Exercise: In the records below, begin at the line containing "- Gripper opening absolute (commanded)" and end at the line containing "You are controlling"; quote every line in that span exactly, including both boundary lines, and no others.

Supplied information:
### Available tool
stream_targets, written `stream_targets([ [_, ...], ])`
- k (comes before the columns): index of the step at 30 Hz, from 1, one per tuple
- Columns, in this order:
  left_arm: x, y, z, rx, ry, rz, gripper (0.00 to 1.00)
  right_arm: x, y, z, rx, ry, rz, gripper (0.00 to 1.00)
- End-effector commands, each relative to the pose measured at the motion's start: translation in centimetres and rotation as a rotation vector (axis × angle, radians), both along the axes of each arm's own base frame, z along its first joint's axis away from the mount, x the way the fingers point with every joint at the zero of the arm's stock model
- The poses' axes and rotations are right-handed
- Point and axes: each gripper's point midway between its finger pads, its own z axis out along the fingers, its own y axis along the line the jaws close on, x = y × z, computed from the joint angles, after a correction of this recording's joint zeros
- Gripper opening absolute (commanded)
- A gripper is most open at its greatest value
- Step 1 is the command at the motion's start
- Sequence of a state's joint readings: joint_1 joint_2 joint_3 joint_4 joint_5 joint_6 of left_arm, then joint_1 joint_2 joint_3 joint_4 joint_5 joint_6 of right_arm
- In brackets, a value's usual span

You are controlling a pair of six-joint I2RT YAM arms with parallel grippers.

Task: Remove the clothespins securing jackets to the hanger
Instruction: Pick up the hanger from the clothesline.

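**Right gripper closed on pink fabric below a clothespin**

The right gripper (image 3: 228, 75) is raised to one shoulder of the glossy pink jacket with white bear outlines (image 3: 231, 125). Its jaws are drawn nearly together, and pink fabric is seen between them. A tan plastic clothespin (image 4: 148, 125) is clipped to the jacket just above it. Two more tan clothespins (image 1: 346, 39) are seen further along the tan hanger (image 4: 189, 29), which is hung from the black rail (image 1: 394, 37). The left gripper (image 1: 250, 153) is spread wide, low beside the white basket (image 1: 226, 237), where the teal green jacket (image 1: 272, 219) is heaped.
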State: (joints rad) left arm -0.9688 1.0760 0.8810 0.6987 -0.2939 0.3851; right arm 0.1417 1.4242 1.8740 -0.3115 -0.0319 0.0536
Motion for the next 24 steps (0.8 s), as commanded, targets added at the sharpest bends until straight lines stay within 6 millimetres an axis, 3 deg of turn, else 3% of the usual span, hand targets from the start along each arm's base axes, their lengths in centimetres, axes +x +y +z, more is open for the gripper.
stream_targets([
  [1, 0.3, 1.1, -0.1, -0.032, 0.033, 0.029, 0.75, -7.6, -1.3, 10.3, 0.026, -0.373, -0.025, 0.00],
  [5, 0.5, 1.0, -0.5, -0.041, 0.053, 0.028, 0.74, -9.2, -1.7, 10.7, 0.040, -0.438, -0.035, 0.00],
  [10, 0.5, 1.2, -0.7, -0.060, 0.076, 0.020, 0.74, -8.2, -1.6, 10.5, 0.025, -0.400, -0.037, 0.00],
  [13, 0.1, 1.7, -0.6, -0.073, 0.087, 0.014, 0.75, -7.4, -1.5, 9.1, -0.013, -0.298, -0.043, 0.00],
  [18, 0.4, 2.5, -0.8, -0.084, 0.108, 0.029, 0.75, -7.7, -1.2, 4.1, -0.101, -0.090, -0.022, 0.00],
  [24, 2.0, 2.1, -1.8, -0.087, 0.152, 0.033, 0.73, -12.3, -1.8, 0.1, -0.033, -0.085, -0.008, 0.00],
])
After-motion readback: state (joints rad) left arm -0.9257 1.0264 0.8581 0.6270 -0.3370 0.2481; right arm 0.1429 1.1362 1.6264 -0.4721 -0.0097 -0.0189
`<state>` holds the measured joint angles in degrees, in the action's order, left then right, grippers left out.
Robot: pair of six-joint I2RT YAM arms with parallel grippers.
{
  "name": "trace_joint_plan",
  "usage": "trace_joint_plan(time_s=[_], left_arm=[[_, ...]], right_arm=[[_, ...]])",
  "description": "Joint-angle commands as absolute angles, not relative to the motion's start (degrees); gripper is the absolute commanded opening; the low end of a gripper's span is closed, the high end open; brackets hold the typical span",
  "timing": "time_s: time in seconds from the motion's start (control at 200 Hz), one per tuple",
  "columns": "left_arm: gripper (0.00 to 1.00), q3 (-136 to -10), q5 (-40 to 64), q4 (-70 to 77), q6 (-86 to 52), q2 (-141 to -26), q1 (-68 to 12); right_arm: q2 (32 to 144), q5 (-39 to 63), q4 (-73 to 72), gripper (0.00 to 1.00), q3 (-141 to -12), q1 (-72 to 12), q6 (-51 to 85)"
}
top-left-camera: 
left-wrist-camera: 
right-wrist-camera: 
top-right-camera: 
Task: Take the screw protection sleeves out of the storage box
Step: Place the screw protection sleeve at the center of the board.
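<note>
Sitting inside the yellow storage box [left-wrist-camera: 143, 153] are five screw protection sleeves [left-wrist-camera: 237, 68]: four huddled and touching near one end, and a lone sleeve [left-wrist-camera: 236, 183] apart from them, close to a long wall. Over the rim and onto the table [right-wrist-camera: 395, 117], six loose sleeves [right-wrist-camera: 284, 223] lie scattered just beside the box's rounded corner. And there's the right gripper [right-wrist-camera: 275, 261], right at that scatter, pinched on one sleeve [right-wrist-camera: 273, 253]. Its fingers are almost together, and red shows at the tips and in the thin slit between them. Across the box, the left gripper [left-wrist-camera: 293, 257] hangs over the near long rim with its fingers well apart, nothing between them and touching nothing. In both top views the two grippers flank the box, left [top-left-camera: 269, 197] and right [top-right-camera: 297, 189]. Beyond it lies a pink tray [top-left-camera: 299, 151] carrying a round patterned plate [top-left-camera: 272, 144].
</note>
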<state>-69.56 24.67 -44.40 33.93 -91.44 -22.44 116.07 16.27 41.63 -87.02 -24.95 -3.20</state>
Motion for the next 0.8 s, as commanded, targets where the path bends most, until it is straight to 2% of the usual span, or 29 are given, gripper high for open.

Answer section:
- Gripper opening absolute (commanded)
- A gripper is most open at its greatest value
- Step 1 is the command at the motion's start
- Sequence of a state's joint readings: joint_1 joint_2 joint_3 joint_4 joint_5 joint_6 of left_arm, then joint_1 joint_2 joint_3 joint_4 joint_5 joint_6 of right_arm
- In brackets, a value's usual span

You are controlling a pair of six-joint I2RT YAM arms with parallel grippers.

The exercise is now done.